Starting at the first line of the records below, transcribe each line exactly, ending with the line that contains "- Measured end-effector".
● ● ● ●
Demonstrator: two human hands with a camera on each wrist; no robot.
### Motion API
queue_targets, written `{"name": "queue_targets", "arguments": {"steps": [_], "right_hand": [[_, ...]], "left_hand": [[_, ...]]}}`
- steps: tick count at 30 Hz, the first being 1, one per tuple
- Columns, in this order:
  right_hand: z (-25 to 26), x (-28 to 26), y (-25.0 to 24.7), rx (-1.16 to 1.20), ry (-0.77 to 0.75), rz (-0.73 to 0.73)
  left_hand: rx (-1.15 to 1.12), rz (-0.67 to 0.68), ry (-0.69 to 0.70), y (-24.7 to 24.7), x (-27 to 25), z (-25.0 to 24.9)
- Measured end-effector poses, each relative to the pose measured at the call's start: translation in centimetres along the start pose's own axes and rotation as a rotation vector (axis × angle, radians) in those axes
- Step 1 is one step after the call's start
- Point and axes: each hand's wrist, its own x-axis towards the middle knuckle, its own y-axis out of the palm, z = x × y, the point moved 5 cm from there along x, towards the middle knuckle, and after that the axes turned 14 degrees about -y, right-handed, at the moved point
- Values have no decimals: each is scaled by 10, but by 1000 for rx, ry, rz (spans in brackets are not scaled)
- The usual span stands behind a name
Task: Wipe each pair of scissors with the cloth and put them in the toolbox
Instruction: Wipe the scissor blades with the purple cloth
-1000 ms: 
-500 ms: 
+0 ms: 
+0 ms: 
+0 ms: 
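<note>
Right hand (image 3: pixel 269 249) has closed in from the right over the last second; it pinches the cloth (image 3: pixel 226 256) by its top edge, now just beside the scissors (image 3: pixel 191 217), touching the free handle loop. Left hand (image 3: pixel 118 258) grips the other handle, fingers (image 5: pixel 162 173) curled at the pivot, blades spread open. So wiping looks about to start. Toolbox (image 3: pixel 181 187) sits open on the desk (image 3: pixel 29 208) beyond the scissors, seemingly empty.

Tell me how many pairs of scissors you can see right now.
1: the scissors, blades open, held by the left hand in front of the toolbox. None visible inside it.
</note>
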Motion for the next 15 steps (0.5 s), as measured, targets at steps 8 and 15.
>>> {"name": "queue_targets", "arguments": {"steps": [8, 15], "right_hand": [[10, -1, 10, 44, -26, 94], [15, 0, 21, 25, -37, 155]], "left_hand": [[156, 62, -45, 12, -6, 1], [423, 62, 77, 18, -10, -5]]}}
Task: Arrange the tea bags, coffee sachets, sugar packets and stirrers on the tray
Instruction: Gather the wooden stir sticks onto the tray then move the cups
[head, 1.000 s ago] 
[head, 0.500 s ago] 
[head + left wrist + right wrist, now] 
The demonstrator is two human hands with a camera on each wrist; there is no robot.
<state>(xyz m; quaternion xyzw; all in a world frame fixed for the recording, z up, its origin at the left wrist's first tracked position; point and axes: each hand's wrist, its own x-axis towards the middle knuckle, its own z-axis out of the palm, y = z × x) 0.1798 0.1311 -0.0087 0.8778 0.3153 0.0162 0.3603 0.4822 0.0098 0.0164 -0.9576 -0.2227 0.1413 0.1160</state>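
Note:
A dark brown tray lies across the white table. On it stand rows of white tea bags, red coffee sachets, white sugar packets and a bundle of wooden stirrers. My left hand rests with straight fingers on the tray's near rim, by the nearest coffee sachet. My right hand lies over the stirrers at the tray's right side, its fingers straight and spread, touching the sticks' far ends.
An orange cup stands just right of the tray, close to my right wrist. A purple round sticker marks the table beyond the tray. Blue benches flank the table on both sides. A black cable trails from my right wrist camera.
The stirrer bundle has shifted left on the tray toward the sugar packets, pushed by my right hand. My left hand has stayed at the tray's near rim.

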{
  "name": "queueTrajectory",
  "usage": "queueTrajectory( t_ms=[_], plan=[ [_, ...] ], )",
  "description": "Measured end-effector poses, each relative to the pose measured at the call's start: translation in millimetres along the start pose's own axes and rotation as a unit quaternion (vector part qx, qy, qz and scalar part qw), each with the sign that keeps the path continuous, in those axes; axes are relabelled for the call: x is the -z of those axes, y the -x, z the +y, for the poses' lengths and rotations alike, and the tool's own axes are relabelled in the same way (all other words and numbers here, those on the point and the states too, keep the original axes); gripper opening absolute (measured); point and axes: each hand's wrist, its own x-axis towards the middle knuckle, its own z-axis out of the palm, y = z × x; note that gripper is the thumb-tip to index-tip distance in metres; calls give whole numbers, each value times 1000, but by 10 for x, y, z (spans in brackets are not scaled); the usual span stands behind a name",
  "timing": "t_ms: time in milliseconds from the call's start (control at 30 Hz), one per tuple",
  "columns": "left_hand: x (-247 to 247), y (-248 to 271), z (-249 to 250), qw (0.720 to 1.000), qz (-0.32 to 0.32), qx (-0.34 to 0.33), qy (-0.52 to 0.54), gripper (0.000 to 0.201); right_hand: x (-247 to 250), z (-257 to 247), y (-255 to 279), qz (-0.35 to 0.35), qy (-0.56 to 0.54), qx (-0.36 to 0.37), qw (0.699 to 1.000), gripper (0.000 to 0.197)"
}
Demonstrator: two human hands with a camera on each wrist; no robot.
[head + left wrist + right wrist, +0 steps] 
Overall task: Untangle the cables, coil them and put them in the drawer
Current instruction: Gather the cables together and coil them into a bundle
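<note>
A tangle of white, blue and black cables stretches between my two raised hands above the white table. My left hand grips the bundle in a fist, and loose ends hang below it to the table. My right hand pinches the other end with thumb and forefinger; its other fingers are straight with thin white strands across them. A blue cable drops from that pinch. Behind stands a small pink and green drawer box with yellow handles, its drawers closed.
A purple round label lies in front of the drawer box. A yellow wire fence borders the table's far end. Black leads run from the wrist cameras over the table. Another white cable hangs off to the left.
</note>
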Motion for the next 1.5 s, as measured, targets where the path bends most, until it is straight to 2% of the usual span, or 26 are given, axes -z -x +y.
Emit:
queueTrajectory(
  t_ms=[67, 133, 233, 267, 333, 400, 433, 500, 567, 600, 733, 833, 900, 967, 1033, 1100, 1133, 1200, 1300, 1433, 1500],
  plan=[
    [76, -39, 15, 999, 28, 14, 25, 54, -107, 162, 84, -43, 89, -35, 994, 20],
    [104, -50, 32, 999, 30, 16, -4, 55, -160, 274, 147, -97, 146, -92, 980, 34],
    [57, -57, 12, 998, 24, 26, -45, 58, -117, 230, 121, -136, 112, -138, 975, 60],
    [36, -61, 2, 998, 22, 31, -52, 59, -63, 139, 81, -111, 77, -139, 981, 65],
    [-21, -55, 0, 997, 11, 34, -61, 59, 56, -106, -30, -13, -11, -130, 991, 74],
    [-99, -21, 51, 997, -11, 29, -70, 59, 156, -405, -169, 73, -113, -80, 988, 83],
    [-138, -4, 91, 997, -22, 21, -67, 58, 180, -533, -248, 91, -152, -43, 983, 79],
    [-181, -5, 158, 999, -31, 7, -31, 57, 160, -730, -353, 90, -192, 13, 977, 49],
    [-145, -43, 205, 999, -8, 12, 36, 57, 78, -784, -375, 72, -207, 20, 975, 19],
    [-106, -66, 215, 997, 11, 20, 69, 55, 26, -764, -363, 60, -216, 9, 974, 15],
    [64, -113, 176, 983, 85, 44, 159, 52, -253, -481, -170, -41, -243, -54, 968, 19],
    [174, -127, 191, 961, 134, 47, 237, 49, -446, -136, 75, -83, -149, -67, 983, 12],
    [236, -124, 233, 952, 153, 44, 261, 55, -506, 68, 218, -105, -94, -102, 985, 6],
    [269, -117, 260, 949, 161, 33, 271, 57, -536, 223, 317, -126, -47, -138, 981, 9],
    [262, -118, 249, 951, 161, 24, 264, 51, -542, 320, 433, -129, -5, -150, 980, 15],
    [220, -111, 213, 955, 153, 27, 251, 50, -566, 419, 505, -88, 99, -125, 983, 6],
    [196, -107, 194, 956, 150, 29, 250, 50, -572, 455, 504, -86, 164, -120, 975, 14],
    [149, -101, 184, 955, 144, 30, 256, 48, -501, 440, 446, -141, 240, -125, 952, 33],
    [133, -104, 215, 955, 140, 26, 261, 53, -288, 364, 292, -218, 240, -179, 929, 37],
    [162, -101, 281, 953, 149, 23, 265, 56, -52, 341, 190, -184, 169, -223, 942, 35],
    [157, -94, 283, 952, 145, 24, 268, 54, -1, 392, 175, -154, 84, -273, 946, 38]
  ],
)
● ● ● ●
▸ OUTPUT OF THE TASK:
Demonstrator: two human hands with a camera on each wrist; no robot.
### Motion API
queue_targets, written `{"name": "queue_targets", "arguments": {"steps": [_], "right_hand": [[_, ...]], "left_hand": [[_, ...]]}}`
- steps: tick count at 30 Hz, the first being 1, one per tuple
- Columns, in this order:
  right_hand: z (-25 to 26), x (-28 to 26), y (-25.0 to 24.7), rx (-1.16 to 1.20), ry (-0.77 to 0.75), rz (-0.73 to 0.73)
  left_hand: rx (-1.15 to 1.12), rz (-0.67 to 0.68), ry (-0.69 to 0.70), y (-24.7 to 24.7), x (-27 to 25), z (-25.0 to 24.9)
- Measured end-effector poses, each relative to the pose measured at the call's start: translation in centimetres along the start pose's own axes and rotation as a rotation vector (axis × angle, radians) in those axes

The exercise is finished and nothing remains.